**DIRECTIONS**
For every line in the data below, check for the word "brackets", then state how many lines have it. Answer with the number only.

Segment Start: MATERIAL SUPPLIED

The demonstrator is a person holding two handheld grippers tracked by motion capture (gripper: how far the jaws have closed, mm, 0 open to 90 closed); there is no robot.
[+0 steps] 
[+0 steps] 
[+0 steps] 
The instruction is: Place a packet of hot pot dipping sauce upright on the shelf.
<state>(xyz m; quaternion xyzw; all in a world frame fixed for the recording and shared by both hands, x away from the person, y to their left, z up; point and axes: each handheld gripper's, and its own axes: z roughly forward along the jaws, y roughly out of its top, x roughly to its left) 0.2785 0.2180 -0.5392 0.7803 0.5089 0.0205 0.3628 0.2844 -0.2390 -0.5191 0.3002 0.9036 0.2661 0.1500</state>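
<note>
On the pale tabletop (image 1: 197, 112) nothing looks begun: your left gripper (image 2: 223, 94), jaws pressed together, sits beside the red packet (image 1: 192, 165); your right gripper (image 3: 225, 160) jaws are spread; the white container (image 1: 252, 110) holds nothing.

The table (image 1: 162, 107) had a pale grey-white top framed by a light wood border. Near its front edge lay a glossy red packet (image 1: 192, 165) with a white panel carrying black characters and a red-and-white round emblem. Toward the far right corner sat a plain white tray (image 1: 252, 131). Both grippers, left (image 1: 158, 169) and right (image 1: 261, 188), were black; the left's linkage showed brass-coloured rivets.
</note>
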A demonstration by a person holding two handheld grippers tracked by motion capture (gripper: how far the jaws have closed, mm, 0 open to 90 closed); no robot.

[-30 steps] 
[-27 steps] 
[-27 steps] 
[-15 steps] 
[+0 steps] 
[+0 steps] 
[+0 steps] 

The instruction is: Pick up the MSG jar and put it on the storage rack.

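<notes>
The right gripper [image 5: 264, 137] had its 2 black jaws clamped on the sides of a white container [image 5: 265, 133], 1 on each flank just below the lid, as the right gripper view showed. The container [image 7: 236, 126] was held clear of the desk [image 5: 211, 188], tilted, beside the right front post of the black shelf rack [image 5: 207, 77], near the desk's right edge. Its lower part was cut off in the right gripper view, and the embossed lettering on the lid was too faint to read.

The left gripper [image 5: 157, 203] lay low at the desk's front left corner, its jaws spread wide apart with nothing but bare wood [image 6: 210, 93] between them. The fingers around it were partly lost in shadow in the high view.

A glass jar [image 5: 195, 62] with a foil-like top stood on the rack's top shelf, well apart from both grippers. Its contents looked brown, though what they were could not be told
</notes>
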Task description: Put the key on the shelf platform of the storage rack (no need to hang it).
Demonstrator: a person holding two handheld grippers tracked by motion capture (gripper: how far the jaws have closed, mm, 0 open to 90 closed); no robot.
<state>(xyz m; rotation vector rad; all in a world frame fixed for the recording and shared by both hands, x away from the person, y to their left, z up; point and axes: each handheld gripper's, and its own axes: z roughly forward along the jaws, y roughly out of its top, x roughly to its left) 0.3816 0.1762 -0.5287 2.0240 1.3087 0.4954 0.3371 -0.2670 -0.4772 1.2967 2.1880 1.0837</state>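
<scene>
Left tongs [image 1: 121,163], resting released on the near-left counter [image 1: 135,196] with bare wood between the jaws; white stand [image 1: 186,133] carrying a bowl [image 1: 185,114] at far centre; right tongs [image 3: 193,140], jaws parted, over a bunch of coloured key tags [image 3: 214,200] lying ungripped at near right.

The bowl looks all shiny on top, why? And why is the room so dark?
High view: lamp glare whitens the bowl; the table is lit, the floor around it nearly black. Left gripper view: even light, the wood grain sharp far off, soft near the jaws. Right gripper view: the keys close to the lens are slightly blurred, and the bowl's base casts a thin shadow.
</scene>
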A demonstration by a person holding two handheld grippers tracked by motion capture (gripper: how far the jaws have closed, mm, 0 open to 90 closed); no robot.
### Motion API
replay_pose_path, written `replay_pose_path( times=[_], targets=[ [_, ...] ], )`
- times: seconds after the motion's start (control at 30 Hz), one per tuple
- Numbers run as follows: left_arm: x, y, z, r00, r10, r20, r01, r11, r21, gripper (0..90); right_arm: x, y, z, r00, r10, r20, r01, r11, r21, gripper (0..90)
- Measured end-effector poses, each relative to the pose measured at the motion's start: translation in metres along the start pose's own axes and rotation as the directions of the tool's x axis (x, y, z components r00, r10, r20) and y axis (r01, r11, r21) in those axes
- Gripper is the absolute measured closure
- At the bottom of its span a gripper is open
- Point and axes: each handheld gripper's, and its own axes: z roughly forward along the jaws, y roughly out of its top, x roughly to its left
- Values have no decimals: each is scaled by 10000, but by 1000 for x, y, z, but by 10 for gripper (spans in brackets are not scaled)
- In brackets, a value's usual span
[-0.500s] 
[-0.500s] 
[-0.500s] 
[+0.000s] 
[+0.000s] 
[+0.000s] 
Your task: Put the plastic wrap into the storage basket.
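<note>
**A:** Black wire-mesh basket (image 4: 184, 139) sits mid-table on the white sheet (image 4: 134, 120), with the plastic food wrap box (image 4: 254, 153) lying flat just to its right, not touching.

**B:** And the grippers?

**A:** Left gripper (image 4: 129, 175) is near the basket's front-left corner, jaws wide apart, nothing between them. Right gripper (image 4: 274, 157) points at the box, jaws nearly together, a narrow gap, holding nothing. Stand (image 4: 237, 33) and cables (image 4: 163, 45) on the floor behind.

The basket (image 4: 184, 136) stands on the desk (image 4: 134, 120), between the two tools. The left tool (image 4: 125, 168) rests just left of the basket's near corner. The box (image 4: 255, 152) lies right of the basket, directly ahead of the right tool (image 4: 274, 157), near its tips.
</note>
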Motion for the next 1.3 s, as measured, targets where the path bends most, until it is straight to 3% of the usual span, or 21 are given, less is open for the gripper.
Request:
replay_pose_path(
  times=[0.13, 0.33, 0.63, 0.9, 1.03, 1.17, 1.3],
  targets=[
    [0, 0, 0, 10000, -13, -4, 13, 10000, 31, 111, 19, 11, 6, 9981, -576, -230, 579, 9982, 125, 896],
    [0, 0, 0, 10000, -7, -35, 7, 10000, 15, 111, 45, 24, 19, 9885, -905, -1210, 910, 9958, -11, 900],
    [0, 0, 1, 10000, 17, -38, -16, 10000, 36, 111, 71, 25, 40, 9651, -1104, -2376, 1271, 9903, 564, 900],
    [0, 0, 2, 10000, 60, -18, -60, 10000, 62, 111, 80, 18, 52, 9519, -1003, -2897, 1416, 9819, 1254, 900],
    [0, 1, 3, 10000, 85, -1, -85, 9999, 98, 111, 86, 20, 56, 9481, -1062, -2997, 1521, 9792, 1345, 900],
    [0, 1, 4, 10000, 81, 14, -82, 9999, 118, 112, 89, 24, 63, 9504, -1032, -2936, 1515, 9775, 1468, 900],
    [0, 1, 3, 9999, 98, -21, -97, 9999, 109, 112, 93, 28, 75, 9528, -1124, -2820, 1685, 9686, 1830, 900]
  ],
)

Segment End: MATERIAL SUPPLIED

**SOLUTION TO THE PROBLEM**
2